YOGYAKARTA – Bentrok suporter PERSIS Solo dengan warga di sejumlah titik di wilayah Daerah Istimewa Yogyakarta (DIY), yang terjadi Senin (25/07/2022) kemarin menambah deretan kasus kerusuhan supporter sepak bola di tanah air.
Kericuhan tersebut terjadi sebelum pertandingan Persis Solo vs Dewa United di Stadion Moch Soebroto, Magelang saat suporter Persis Solo melewati Yogyakarta menuju Magelang.
Peristiwa kericuhan antara kelompak suporter dan warga tersebut juga menjadi sorotan publik nasional, karena viral di media sosial, setelah sebelumnya kerusuhan di Babarsari, Sleman juga menjadi trending topic di tweeter.
Sebab Tindakan Anarkis Suporter
Psikolog UGM, Prof. Drs. Koentjoro, MBSc., Ph.D. mengatakan tindakan anarkis maupun vandalisme yang dilakukan oleh suporter sepak bola terjadi karena dipengaruhi oleh jiwa massa.

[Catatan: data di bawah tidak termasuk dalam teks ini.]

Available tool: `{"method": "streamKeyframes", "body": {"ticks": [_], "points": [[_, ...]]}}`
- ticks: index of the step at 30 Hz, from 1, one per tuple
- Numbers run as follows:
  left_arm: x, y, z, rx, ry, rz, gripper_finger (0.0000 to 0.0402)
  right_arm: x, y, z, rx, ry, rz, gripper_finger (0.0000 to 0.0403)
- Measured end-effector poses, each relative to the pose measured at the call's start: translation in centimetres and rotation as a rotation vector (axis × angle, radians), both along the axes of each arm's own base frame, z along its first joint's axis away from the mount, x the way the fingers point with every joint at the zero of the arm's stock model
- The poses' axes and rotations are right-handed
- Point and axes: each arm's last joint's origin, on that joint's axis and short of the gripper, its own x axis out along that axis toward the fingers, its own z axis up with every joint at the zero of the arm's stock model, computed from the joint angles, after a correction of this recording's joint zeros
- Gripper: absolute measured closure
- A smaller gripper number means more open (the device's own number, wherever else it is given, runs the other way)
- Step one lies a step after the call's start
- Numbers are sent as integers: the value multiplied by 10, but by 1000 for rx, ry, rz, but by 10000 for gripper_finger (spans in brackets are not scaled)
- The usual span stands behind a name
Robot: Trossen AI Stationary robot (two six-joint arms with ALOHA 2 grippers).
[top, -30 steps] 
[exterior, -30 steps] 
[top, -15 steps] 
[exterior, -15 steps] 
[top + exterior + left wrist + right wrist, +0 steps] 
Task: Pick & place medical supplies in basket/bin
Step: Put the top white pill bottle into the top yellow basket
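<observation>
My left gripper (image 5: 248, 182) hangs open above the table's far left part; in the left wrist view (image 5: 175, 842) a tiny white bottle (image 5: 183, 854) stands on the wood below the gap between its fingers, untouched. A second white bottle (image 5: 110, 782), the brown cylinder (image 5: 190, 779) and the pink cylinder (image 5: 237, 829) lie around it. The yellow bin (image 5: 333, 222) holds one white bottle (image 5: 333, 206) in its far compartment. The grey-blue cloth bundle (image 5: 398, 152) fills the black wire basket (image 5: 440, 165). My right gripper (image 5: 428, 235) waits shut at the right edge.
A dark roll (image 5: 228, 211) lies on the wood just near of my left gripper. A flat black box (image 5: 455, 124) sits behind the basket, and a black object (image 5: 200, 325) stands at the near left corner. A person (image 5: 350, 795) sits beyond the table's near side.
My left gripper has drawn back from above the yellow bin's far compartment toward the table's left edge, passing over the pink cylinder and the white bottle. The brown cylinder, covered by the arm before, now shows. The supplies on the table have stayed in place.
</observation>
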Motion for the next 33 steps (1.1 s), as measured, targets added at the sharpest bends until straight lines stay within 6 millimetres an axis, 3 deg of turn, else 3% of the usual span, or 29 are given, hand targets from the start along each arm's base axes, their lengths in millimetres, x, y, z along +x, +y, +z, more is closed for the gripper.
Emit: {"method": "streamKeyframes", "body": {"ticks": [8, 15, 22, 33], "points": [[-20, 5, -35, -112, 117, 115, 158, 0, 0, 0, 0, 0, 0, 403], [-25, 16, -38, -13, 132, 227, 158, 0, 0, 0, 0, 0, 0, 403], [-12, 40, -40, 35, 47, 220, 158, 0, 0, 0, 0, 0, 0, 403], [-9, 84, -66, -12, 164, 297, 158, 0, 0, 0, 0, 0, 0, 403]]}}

“Anarkisme yang terjadi pada suporter bola ini karena jiwa massa,”jelasnya saat dimintai tanggapan wartawan, Selasa (26/07/2022).
Koentjoro menyampaikan bahwa seseorang atau individu akan bersikap berbeda saat berada di tengah massa atau gerombolan. Ketika berada di tengah massa akan mendorong munculnya perilaku atau tindakan yang tidak akan dilakukan saat sedang sendiri.

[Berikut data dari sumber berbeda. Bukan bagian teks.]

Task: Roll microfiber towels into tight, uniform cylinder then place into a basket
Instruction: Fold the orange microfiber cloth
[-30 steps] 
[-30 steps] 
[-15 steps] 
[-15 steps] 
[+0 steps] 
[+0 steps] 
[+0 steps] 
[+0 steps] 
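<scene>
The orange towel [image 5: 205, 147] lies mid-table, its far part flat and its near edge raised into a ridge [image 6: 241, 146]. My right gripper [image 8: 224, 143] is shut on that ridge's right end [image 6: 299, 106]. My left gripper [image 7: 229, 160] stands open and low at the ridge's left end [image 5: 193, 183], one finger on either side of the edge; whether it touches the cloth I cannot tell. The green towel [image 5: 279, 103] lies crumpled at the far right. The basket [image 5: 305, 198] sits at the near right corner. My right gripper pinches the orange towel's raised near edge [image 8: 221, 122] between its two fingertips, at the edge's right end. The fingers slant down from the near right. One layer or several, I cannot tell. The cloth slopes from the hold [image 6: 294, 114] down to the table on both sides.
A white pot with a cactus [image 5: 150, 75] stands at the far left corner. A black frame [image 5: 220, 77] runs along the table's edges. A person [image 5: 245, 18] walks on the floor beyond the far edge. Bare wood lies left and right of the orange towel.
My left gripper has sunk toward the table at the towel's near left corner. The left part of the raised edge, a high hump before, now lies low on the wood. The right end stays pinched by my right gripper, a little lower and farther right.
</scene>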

“Jiwa massa ini timbul ketika berada diantara massa dan memunculkan perilaku aneh yang saat dia sendirian tidak akan berani melakukan hal-hal itu. Apalagi ditambah dengan mengenakan pakaian atau atribut yang kemudian menggambarkan itu adalah satu bagian,” jelasnya.
Saat bersama dengan massa, terlebih ditambah dengan adanya atribut yang menggambarkan seseorang itu menjadi bagian dari kelompok massa tersebut dikatakan Koentjoro menjadikan seseorang berani melakukan hal-hal yang tidak biasa dilakukan saat sendiri. Tak hanya pada suporter bola, hal itu juga terjadi pada kerumunan massa lainnya seperti kampanye maupun demo.

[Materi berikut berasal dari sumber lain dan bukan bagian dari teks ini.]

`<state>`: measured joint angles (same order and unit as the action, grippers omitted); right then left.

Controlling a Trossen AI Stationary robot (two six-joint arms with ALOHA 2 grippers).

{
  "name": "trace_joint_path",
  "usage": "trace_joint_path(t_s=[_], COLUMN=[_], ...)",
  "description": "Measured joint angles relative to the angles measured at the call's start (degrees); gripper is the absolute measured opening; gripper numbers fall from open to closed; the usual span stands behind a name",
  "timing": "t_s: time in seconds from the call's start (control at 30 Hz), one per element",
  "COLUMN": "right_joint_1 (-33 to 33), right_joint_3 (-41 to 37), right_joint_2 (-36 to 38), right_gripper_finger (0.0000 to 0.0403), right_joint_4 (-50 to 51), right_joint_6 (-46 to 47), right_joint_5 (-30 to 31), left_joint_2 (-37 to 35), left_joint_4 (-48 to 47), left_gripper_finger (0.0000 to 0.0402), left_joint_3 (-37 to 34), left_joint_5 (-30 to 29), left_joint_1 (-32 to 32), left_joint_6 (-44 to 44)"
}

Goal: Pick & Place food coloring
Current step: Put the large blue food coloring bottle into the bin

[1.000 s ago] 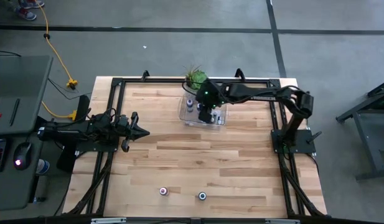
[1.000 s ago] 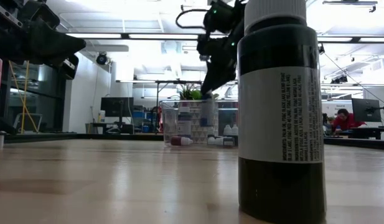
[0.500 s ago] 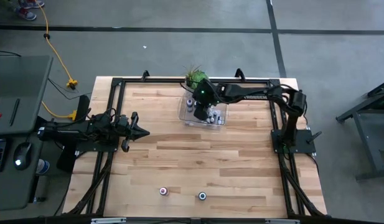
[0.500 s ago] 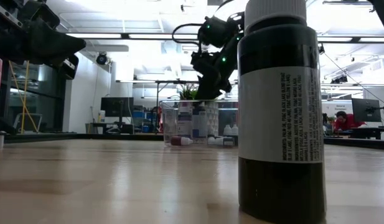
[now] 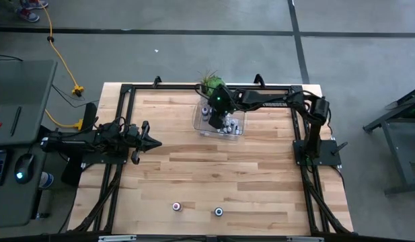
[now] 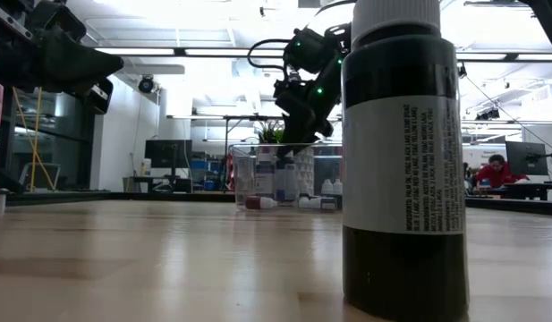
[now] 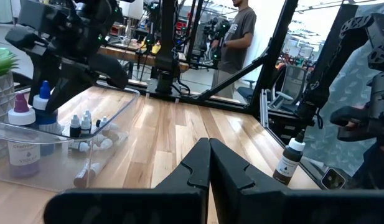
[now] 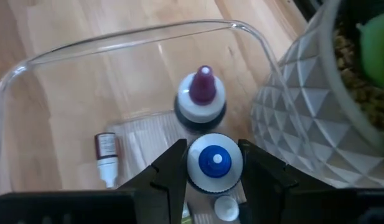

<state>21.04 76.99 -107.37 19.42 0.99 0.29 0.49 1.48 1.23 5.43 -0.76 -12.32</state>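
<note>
The food coloring bottles lie and stand in a clear tray (image 5: 198,125) at the table's far side. My right gripper (image 5: 217,117) (image 6: 299,134) hangs over the tray, pointing down. In the right wrist view its open fingers stand on either side of an upright blue-tipped bottle (image 8: 215,160), next to a purple-tipped bottle (image 8: 202,93). A small bottle (image 8: 105,155) lies on its side. Two more bottles (image 5: 176,206) (image 5: 218,212) stand near the table's near edge. My left gripper (image 5: 151,142) (image 7: 209,163) is shut, over the table's left side. My right gripper comes from above with a finger (image 8: 170,168) on each side of the blue-tipped bottle's white cap (image 8: 198,163). The bottle stands upright in the tray. Whether the fingers touch the cap, I cannot tell.
A potted green plant (image 5: 210,83) in a faceted pot (image 8: 304,93) stands right behind the tray. A dark bottle (image 6: 403,161) stands close to the low camera. A black frame (image 5: 194,88) runs around the table. Bare wood (image 5: 220,168) lies between tray and near bottles.
My right gripper has moved a little toward the table's left and far edge and has come down to the tray's rim, over the bottles. The left arm has kept still.
</note>
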Motion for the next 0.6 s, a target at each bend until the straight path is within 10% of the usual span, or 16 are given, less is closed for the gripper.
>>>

“Misalnya saja di tengah demo atau kampanye ada pemimpin yang meneriakkan kata-kata dan melakukan gerakan tertentu secara tidak sengaja atau tak disadari akan tertular. Orang seringkali kehilangan kesadaran saat sudah berkumpul karena terhipnotis lingkungan,” paparnya.
Guna mencegah kericuhan massa, Koentjoro menyebutkan pentingnya upaya pengendalian masa. Pengengendalian massa bisa dilakukan memecah massa dalam kelompok-kelompok lebih kecil agar jiwa massa tidak terlalu solid.
“Penting memecah massa agar massa tidak terkonsentrasi menjadi satu,”
Ia mengatakan aparat keamanan dapat membuat pengaturan waktu kepulangan suporter dalam beberapa kloter. Selain mengatur rute untuk memecah kerumunan.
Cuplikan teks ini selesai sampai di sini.